Gabrielle Wittkop est l’auteure d’une œuvre au contenu très sombre, mais au style orfévré. Bon nombre de ses admirateurs se demanderont pourquoi, après avoir fait paraître Chaque jour est un arbre qui tombe en 2006 et réédité les Rajahs blancs en 2009, les éditions Verticales n’ont pas plutôt opté pour un texte plus conforme à la personnalité de cette « vieille dame indigne », ainsi que la décrit, excellemment, Jérôme Garcin dans Les livres ont un visage. Ses lecteurs sont en effet nombreux à attendre la réédition du magistral Hemlock ou les poisons, introuvable même sur les réseaux des librairies d’occasion.
La publication des Carnets d’Asie est pourtant justifiée. Volume inédit, accompagné de photographies prises par l’auteure, il nous rend celle-ci accessible à travers un intimisme qui ne lui est guère coutumier dans ses autres ouvrages. C’est d’ailleurs dans cet esprit qu’elle-même présente son livre : « Mes carnets d’Asie ne sont rien que des notes personnelles, impressions griffonnées sur mes genoux, au bord d’une rizière ou dans un bus de fer-blanc, couvrant des pages et des pages barbouillées de sueur ou étoilées de pourpre par un moustique gorgé mais vaincu ». Nous voilà donc conviés à un tête-à-tête d’un type exceptionnel.
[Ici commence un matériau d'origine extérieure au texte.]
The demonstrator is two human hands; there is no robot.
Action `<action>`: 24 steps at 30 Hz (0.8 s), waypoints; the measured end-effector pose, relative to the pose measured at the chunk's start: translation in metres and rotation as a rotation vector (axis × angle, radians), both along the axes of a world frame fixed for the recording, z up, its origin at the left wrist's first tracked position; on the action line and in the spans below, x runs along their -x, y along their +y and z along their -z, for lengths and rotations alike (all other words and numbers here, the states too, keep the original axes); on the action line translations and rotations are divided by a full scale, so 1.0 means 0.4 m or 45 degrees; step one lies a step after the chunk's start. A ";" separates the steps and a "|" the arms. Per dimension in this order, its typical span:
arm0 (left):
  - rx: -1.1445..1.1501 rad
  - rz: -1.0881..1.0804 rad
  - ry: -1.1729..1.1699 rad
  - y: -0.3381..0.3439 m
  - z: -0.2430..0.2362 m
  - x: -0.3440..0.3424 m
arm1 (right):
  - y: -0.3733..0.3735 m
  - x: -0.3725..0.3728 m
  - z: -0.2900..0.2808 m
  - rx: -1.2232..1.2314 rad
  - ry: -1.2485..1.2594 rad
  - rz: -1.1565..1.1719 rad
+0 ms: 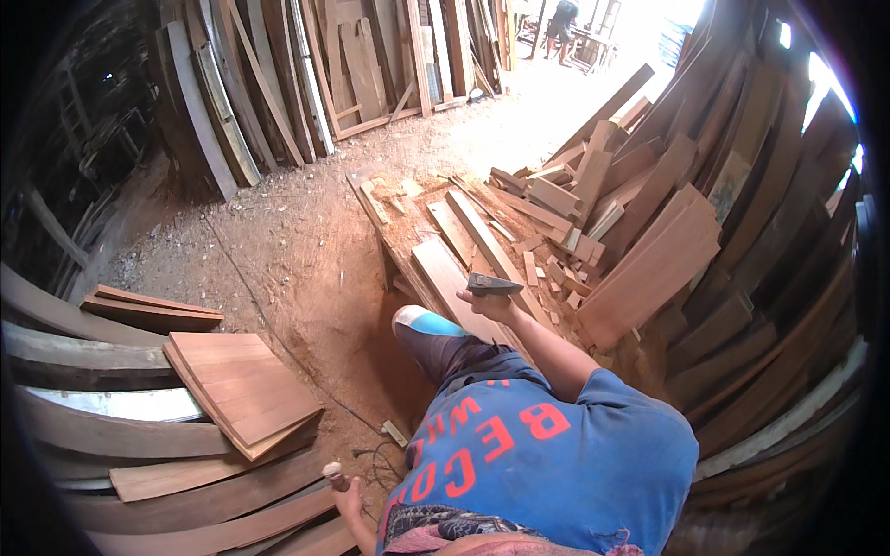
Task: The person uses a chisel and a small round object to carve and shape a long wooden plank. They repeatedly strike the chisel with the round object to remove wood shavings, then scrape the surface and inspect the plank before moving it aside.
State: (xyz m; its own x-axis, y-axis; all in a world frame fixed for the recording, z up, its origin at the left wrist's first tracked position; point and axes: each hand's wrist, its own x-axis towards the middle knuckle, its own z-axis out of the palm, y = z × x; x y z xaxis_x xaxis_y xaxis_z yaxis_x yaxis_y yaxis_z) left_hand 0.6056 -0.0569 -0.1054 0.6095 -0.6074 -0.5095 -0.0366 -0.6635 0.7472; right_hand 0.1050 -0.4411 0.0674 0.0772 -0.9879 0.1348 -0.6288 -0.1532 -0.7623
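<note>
Progress looks early, judging by the layout: cut offcuts (556, 269) are heaped at the far end of the low plank surface (436, 250), while the long boards (482, 246) on it look uncut. Right hand (482, 301) reaches forward over the surface, fingers clamped on a dark wedge-shaped block (491, 284), possibly a plane or tool head; can't tell which. That block sits just above the nearest board, contact unclear. Left hand (345, 496) is low at the frame's bottom, closed around a small rounded wooden handle (331, 472), beside the stacked panels (243, 389).
</note>
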 end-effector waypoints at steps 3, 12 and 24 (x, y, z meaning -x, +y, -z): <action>0.145 -0.116 0.031 -0.071 -0.070 -0.009 | -0.053 0.021 -0.076 -0.079 0.159 -0.029; 0.547 -0.138 -0.255 -0.516 -0.217 0.096 | -0.250 0.147 -0.060 -0.440 0.172 -0.084; 1.016 0.103 0.145 -1.290 -0.641 0.652 | -0.334 0.398 0.231 -0.818 -0.298 -0.012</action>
State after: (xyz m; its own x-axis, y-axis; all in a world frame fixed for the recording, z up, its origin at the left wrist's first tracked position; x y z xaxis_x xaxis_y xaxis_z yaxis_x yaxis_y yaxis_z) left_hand 0.3449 -0.5729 0.1510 0.5187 -0.8540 0.0397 0.0434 0.0726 0.9964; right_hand -0.0540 -0.5748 -0.0251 0.1265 -0.8769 -0.4638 -0.4372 0.3704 -0.8196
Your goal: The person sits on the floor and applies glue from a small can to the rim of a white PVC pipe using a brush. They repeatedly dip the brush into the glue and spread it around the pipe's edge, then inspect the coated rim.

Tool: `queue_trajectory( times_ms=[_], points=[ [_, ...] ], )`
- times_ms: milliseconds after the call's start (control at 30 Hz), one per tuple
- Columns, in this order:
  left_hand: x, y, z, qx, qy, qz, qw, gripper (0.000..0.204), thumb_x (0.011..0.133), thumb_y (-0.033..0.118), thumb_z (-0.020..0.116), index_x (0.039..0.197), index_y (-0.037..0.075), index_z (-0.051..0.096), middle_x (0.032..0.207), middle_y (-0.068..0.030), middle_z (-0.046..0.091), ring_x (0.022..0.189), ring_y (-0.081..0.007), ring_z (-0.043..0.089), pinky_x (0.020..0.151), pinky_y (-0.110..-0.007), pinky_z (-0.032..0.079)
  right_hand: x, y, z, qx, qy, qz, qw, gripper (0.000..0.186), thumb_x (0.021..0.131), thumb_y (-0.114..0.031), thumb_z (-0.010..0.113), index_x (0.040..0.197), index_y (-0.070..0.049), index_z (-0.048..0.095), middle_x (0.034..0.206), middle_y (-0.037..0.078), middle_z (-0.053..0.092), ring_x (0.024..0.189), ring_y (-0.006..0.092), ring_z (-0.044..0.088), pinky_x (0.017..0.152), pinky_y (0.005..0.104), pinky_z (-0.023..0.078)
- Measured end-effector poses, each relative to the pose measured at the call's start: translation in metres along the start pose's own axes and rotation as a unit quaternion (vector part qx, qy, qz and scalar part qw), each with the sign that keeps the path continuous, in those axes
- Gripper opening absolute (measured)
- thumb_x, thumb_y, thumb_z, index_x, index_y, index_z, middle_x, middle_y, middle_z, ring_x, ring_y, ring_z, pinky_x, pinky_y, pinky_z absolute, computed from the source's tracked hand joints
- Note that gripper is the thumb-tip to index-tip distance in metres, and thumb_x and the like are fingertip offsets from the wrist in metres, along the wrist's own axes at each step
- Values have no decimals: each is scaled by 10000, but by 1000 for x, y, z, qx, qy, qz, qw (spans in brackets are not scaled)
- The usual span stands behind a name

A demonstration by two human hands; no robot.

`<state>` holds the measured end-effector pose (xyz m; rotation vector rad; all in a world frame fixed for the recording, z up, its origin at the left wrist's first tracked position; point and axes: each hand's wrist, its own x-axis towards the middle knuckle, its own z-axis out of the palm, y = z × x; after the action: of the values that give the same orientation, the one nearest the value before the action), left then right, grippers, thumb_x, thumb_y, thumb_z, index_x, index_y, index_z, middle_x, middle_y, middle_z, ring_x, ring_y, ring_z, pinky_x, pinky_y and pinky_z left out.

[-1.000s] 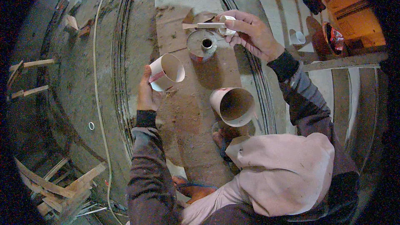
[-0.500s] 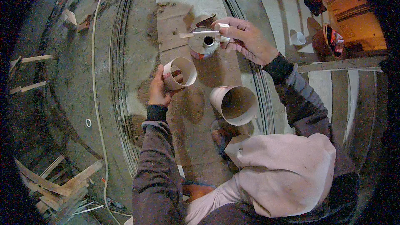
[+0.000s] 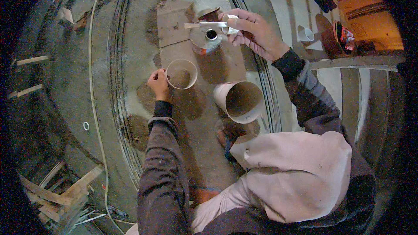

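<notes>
My left hand (image 3: 158,84) pinches the left rim of a short white pipe piece (image 3: 195,77), through whose open end the brown board shows. Up and to the right, my right hand (image 3: 261,35) is closed on a flat paintbrush (image 3: 211,25) with a pale handle. Its bristles point left. White pieces also show between those fingers, but their kind is unclear. Just under the brush stands a round metal can (image 3: 200,43) with an open dark mouth. A wider white pipe (image 3: 220,95) rests nearer me, its open end tilted up, touched by neither hand.
Long dark rods (image 3: 118,69) run along both sides of the brown board (image 3: 196,148). A pale hose (image 3: 92,61) lies on the floor to the left, near scrap wood (image 3: 74,187). At the far right are a white cup (image 3: 306,34) and a bucket (image 3: 333,39).
My left hand has gone from reaching around the short pipe to pinching its rim, and the pipe's opening now faces upward more. My right hand still holds the brush above the can.
</notes>
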<state>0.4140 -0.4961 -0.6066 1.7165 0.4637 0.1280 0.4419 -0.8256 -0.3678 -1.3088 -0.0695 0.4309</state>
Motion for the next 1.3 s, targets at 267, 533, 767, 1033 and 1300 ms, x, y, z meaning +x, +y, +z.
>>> queue_trajectory(
  times_ms=[267,533,767,1033,1300],
  points=[
    [-4,-29,-3,16,86,66,994,136,903,104,664,897,-16,726,796,-45,701,703,-134,626,668,-295,508,-8,-3,-2,1,29,-9,1000,358,1012,-192,581,1297,23,558,1041,86,657,759,114,668,675,226,590],
    [-62,22,-20,-20,198,101,975,161,994,148,542,999,1,607,935,-82,665,659,-136,584,609,-281,481,-16,-20,-14,-80,59,-58,993,392,1000,-250,578,1304,-3,566,1047,70,651,828,118,659,726,229,572],
    [-255,109,57,-506,-280,-422,698,765,959,744,325,1297,95,550,1198,-130,671,1002,-272,679,843,-444,558,-23,-31,-21,14,54,-41,998,432,988,-283,592,1318,-9,544,1053,83,633,824,124,640,704,227,554],
    [-218,133,87,-568,-218,-372,701,629,1010,584,387,1313,67,580,1245,-125,662,1125,-298,643,996,-438,515,-22,-23,-8,-65,92,-13,994,340,983,-206,612,1254,-2,597,965,54,650,763,114,641,664,236,546],
    [-162,156,-114,-193,-422,-396,792,688,898,393,638,1445,43,411,1241,-140,617,1078,-235,638,955,-406,524,-2,-28,-25,-222,88,-99,966,308,933,-202,706,1193,-47,648,912,12,655,775,89,624,672,246,528]
  ],
)
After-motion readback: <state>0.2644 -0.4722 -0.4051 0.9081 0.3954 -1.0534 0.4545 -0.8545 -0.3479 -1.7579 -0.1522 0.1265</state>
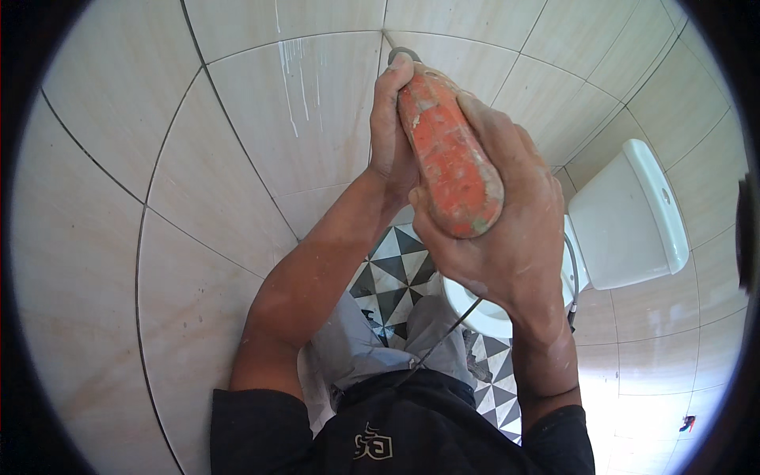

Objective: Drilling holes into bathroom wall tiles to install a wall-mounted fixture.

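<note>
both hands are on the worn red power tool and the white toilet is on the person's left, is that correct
The side is wrong: the head view shows the white toilet on the person's right. The left hand and right hand are both on the worn red power tool.

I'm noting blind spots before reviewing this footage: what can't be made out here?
All in the head view:
- Underside of the orange power tool: hidden by its own body and the right hand.
- Left hand: most fingers hidden behind the tool.
- Toilet bowl: partly covered by the right hand.
- Cable: lower end lost against the black shirt.
- Dark object: cut off at the right rim.
</note>
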A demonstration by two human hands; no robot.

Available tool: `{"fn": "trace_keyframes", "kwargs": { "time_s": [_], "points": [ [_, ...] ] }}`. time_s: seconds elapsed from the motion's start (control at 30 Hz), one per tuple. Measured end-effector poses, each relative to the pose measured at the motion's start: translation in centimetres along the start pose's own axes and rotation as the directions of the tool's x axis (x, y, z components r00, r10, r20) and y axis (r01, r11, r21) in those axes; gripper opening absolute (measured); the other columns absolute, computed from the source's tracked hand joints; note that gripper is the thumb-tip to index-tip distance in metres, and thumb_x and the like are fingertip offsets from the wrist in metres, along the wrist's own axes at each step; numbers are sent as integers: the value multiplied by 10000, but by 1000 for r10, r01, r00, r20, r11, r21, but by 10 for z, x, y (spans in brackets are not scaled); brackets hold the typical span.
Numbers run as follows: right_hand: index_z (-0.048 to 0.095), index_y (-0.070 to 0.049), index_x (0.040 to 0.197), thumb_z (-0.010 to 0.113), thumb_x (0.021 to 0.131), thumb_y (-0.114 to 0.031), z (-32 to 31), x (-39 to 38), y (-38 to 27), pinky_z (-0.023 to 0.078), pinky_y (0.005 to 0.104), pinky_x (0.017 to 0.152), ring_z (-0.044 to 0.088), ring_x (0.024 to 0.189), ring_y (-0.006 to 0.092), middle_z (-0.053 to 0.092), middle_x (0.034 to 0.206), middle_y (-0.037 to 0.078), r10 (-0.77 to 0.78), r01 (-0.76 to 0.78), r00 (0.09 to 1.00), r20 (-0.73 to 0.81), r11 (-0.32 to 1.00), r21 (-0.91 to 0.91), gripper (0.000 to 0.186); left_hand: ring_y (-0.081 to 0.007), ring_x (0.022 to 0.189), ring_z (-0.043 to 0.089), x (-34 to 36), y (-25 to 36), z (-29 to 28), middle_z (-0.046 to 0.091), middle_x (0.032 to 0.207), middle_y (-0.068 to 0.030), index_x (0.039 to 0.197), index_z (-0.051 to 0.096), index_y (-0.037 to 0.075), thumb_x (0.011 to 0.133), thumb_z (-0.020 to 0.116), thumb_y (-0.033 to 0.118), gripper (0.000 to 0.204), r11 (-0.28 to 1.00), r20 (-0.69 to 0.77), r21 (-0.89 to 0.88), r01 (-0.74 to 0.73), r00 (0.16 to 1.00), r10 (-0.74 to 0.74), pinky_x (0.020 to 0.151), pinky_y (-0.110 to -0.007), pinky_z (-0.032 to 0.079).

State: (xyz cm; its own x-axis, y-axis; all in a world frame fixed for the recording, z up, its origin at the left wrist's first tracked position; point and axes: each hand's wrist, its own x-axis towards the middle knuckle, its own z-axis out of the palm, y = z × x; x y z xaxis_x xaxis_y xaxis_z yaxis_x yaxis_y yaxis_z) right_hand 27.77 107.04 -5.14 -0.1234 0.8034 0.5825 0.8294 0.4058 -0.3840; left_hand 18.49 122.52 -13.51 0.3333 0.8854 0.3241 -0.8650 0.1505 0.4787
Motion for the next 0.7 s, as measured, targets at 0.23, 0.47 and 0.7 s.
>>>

De plus, il est légitime qu’on puisse lire les Carnets d’Asie compte tenu de l’importance qu’ont eue la Thaïlande et l’Insulinde dans la vie de Gabrielle Wittkop. Sous les traits d’une véritable aventurière, la Francfortoise livre ici un captivant récit de voyage. Elle nous offre de nombreux passages savoureux, de sa description des marchés à son portrait des hijras (transsexuels) ou à ses expériences avec le durian (fruit au goût et à l’odeur très particuliers). Ces Carnets d’Asie ne changent rien au fait que la meilleure partie de l’œuvre wittkopienne demeure, en même temps, la moins fréquentable (je pense ici au Nécrophile, à La mort de C. et à La marchande d’enfants). Cependant, les éditions Verticales ont tout de même été bien inspirées de vouloir faire connaître un autre visage que celui de l’orfèvre du vice sadien et de l’éros amoral.